Question

Estimate the median, the lower quartile and the upper quartile of the following frequency distribution by drawing an ogive: 

Marks(more than)	90	80	70	60	50	40	30	20	10	0
No. of students	6	13	22	34	48	60	70	78	80	80

Answer 1

Given data is cumulative data , so draw the ogive as it is .

Marks (more than)	No. of students (f)
0	80
10	80
20	78
30	70
40	60
50	48
60	34
70	22
80	13
90	6

Take a graph paper and draw both the axes.

On the x-axis , take a scale of 1 cm = 10 to represent the marks (more than).

On the y - axis , take a scale of 1cm = 10 to represent the no. of students.

Now, plot the points (0,80) , (10,80) , (20,78) , (30,70) , (40,60) , (50,48) , (60,34) , (70,22) ,(80,13) , (90,6).

Join them by a smooth curve to get the ogive.

No. of terms = 80

∴ Median = ${\displaystyle \frac{40+41}{2}}$ = 40.5^th term

Through mark of 40.5 on y-axis draw a line parallel to x-axis which meets the curve at A. From A, draw a perpendicular to x-axis which meets it at B.

The value of B is the median which is 55.

Lower Quartile (Q₁) = ${\displaystyle \frac{n}{4}=\frac{80}{4}}$ = 20^th term

Through mark of 20 on y-axis draw a line parallel to x-axis which meets the curve at P. From P , draw a perpendicular to x-axis which meets it at Q.

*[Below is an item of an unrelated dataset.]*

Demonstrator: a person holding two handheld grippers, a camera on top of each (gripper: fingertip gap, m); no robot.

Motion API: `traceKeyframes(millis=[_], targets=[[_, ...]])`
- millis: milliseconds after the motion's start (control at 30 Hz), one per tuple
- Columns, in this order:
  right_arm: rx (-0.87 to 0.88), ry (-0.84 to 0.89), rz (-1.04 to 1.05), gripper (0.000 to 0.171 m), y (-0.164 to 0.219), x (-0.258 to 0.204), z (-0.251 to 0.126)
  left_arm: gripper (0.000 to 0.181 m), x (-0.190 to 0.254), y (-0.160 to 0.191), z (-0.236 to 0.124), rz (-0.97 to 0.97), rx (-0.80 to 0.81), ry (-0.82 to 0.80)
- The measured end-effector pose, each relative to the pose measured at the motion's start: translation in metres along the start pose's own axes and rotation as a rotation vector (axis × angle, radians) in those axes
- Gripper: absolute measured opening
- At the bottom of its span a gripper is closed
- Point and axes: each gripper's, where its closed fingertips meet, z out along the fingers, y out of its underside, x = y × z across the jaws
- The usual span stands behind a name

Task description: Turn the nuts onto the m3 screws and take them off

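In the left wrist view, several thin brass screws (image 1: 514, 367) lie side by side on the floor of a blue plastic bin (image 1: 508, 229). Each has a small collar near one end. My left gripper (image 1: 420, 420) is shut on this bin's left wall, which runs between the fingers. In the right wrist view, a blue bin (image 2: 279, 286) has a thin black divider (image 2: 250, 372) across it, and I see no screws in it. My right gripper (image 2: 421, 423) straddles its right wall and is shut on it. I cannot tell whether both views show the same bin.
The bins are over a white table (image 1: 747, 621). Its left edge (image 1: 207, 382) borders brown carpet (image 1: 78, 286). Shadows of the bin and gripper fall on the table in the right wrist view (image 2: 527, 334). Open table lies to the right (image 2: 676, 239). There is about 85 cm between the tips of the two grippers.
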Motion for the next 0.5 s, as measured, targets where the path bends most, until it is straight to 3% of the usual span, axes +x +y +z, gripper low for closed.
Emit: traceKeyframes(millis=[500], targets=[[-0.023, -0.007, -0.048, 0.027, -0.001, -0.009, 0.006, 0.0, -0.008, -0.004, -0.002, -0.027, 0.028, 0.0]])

The value of Q is the lower quartile which is 71.

Upper Quartile (Q₃) = ${\displaystyle \frac{n\times 3}{4}=\frac{80\times 3}{4}}$ = 60^th term

Through mark of 60 on y-axis draw a line parallel to x-axis which meets the curve at R. From R, draw a perpendicular to x-axis which meets it at S.

The value of S is the upper Quartile which is 40.